Location
- 2446 County Road 77 Billingsley, Alabama 36006 United States

Information
- School type: Public
- School district: Autauga County
- CEEB code: 010325
- Principal: Jason Griffin
- Staff: 35.00 (FTE)
- Grades: 9th-12th
- Enrollment: 559 (2021–22)
- Student to teacher ratio: 15.97
- Colors: Black and gold
- Nickname: Bears
- Website: www.bsk12.net

= Billingsley High School =

Billingsley School is a grades K-12 school located in Billingsley, Alabama and is part of the Autauga County School District. As of 2022, enrollment is some 559 students. In 1931, the school was destroyed by fire. The building that replaced it housed both high school and elementary school. This building served until the 1990s when it was replaced by a new facility.

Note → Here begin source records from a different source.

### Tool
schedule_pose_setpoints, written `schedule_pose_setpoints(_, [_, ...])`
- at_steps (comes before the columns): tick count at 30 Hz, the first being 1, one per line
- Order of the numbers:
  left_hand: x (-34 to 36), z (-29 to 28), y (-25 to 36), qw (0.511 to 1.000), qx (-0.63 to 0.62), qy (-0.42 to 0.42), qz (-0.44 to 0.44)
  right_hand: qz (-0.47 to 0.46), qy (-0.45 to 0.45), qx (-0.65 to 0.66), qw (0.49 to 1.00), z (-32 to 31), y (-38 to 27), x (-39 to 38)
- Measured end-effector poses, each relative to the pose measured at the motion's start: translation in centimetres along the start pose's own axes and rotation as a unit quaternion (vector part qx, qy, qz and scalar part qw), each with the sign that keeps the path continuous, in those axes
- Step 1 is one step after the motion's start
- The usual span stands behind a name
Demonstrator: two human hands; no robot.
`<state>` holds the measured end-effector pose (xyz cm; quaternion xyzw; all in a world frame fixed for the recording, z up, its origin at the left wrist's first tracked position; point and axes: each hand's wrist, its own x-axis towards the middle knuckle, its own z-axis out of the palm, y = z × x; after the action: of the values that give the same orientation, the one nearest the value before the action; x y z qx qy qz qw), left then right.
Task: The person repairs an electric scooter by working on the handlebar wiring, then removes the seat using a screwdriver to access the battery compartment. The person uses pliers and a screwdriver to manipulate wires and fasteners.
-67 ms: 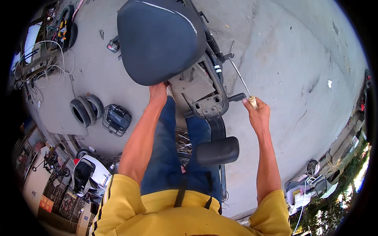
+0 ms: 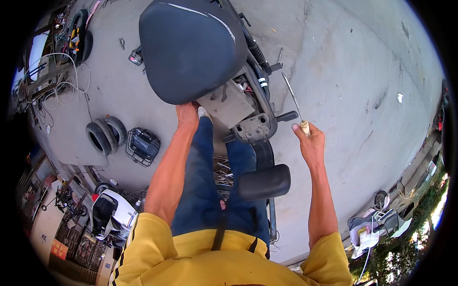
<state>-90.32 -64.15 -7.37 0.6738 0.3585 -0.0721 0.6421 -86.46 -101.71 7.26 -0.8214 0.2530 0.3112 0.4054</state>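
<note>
right hand drifted rightward, grip clamped on screwdriver; left hand grips seat

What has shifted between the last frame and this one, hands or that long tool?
Almost nothing moved. The right hand keeps its grip on the screwdriver, shaft pointing up and away beside the scooter frame. The left hand stays under the rear edge of the raised seat. Nothing was taken hold of or let go.
</note>
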Motion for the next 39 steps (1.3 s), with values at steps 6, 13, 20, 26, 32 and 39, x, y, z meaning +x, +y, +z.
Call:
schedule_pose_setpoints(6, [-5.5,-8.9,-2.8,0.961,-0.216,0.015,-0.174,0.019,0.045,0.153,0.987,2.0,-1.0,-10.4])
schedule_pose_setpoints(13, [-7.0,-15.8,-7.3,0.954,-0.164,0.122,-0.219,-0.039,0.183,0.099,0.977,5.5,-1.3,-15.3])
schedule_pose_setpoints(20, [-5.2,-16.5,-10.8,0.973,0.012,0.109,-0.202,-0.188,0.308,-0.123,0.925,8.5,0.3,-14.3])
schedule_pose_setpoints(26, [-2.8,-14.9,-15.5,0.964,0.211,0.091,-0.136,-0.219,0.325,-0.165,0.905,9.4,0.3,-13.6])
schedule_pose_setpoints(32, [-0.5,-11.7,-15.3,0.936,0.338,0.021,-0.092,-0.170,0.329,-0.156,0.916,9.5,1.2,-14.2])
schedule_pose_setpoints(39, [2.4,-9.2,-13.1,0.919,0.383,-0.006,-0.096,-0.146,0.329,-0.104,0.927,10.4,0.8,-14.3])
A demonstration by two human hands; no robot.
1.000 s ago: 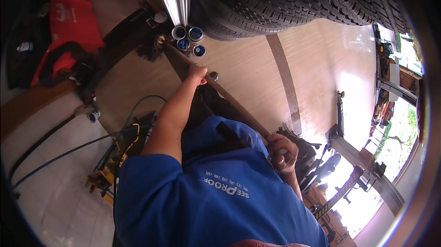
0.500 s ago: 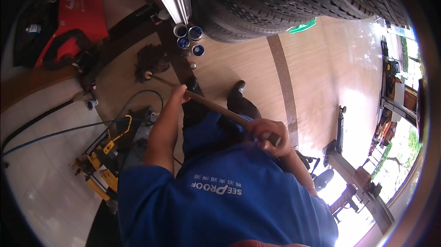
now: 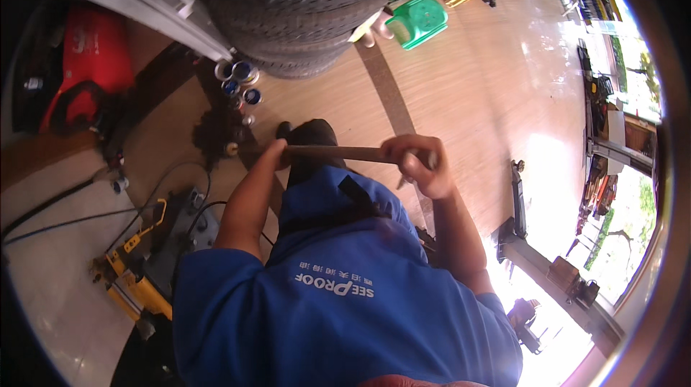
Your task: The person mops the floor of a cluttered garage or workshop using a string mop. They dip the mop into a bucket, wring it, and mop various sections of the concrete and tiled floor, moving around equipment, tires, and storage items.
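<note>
A mop with a long wooden handle (image 3: 331, 154) lies across the front of my body, almost level. My left hand (image 3: 276, 152) is closed around the handle near the mop head. Farther right, my right hand (image 3: 421, 162) grips it close to its end. The dark, shaggy mop head (image 3: 211, 135) is at the left, over the floor and blurred; I cannot tell whether it touches the floor. Beyond it stand several open cans (image 3: 236, 79) with blue insides.
Stacked tires (image 3: 309, 20) stand ahead beside a grey post (image 3: 151, 12). A green plastic stool (image 3: 419, 21) is past them. A red machine (image 3: 93, 48) is at far left, a yellow jack (image 3: 133, 279) with hoses at near left. A lift arm (image 3: 547, 286) lies right.
The mop handle has swung from slanting to nearly level, my right hand rising with it. My view has turned, bringing the green stool fully into sight, and I have stepped.
</note>
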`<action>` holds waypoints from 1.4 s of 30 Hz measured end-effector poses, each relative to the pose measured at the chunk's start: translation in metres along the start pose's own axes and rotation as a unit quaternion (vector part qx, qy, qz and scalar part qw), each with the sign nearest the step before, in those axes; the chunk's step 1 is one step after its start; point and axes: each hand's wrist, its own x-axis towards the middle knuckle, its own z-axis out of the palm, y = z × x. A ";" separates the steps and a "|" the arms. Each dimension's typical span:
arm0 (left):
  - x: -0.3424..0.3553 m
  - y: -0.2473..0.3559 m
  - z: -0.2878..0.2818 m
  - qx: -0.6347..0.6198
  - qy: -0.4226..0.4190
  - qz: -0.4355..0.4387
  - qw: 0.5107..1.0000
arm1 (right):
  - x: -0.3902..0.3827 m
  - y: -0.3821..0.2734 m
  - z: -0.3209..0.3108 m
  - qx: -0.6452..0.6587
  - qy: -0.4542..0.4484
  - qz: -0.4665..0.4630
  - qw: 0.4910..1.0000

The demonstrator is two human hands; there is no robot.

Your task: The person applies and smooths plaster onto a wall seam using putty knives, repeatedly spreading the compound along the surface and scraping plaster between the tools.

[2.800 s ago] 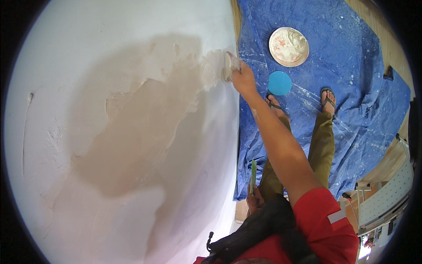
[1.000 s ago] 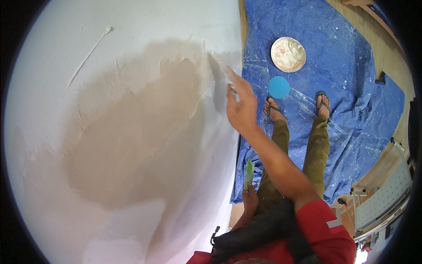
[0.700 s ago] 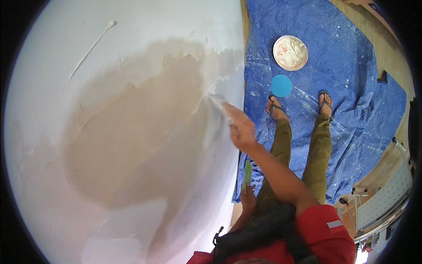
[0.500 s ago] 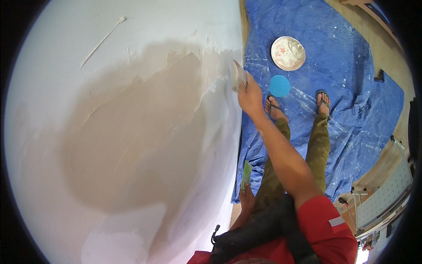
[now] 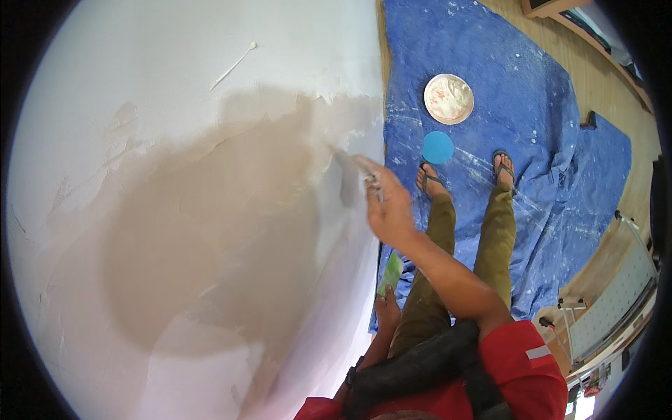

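Our right hand (image 5: 389, 210) grips a putty knife (image 5: 348, 183), blade against the wall (image 5: 140, 105) beside its damp tan patch. Our left hand (image 5: 386, 311), lowered, holds a green scraper (image 5: 390, 271). A round bucket (image 5: 448, 99) of pale plaster stands on the blue tarp (image 5: 546, 126), its blue lid (image 5: 437, 148) just beside.

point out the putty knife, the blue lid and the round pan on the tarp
putty knife (image 5: 348, 183), head view, on the flat blade against the wall
blue lid (image 5: 437, 148), head view, on the middle of the disc
round pan (image 5: 449, 99), head view, on its smeared inside
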 end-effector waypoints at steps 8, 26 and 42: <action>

Billingsley's mascot is the Bears. From 1985 to 1997 the Bears won 11 Region Championships & played in 4 State Championships. Billingsley won the 1992 1A State Championship over Parrish High School 13-12 & the 1997 1A State Championship over Westbrook Christian Academy 28–8. In 2019, Billingsley hired Phillip Coggins to lead the program. Phillip Coggins was selected the Alabama Football Coaches Association coach of the year in 2018.